Jakarta, IDN Times - Menteri Luar Negeri (Menlu) Sugiono menegaskan keterlibatan Indonesia dalam Pasukan Stabilisasi Internasional (International Stabilization Force/ISF) di Gaza. Menurutnya, keterlibatan Indonesia tidak berkaitan dengan pengakuan terhadap Israel maupun agenda demiliterisasi.

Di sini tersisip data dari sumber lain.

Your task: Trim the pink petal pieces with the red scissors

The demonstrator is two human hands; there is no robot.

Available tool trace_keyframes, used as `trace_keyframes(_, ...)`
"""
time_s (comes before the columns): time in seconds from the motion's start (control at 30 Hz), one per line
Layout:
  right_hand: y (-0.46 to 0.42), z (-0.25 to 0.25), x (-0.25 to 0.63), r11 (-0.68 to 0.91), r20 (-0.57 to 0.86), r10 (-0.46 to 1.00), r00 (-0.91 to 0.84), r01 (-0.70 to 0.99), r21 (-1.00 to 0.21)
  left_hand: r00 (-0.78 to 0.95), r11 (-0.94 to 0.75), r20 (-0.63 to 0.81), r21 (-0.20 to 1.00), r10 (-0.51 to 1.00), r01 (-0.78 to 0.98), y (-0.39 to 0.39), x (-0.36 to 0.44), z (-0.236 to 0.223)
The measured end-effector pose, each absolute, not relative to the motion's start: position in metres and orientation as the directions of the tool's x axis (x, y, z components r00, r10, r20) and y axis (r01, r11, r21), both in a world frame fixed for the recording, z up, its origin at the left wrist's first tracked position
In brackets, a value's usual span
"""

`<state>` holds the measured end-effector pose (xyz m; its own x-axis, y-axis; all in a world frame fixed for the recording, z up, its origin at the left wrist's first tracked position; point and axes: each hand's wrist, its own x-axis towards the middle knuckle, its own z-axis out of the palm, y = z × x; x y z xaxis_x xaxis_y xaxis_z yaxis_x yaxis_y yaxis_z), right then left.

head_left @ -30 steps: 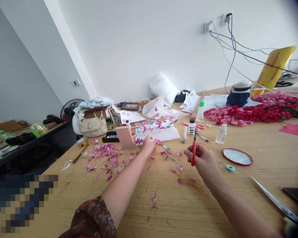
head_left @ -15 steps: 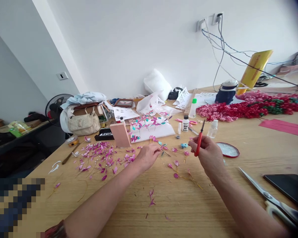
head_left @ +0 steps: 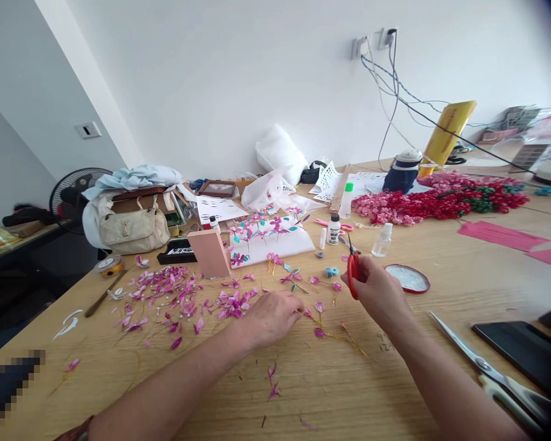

“Karena ini kan bukan kaitannya dengan pengakuan untuk Israel, ada hubungan atau tidak. Ini adalah pasukan yang ditugaskan untuk, yang mendapatkan mandat untuk menjaga perdamaian,” kata Sugiono dalam jumpa pers yang ditayangkan di Youtube Sekretariat Presiden, Sabtu (21/2/2026).
Ia menjelaskan, ISF merupakan pasukan multinasional yang bertugas menjaga situasi di lapangan, bukan untuk menjalankan operasi militer ofensif. Penegasan itu disampaikan di tengah sorotan atas keputusan Indonesia yang resmi dipercaya mengisi posisi wakil komandan ISF dalam KTT perdana Board of Peace (BoP) di Washington DC, Amerika Serikat, Kamis (19/2/2026).